▶ GOAL OF THE EXERCISE
Nothing outside the stretch is wanted. Repeat exactly the lines of the listing below from the one that contains "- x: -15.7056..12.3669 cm" through the one that contains "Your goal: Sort", both ends included.

▶ DATA SHOWN
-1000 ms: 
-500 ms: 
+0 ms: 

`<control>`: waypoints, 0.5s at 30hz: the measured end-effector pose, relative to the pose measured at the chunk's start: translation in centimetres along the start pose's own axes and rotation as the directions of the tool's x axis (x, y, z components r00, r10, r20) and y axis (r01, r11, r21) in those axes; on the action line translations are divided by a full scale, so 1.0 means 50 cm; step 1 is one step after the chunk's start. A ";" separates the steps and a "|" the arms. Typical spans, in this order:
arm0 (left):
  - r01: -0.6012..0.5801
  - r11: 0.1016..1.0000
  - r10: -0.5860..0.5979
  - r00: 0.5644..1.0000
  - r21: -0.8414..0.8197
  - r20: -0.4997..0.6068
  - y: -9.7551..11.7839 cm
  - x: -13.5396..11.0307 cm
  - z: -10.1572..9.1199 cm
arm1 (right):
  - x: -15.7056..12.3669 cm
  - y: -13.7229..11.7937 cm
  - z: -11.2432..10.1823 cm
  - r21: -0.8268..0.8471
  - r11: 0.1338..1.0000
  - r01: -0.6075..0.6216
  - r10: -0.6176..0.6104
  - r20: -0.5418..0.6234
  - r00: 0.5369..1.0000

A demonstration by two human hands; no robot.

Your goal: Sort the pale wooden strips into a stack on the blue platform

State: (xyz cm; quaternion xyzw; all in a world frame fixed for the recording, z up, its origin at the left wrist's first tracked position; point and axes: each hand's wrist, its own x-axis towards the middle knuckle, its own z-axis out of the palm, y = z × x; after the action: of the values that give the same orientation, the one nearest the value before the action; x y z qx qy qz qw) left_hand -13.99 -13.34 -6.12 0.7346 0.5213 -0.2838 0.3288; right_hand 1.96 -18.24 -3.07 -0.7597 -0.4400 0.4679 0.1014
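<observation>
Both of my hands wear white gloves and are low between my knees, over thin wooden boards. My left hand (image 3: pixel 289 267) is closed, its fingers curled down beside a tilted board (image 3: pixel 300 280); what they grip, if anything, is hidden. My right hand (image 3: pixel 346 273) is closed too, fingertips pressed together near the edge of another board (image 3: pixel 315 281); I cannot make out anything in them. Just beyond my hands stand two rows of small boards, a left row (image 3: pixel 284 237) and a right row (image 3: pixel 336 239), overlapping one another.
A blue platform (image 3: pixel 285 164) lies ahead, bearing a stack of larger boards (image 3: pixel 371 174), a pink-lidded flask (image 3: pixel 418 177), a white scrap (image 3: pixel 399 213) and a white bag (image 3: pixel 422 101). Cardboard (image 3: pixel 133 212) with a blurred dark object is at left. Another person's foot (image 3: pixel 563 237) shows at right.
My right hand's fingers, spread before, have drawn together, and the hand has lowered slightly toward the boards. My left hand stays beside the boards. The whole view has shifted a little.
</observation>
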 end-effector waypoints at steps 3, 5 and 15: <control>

▶ RESPONSE
  - x: -15.7056..12.3669 cm
  - y: -13.7229..11.7937 cm
  - z: -11.2432..10.1823 cm
  - r21: -0.8268..0.8471
  - r11: 0.1338..1.0000
  - r01: -0.6075..0.6216
  - r10: -0.6176..0.6104
  - r20: -0.5418..0.6234
  - r00: 0.5369..1.0000

A demonstration by two human hands; no robot.

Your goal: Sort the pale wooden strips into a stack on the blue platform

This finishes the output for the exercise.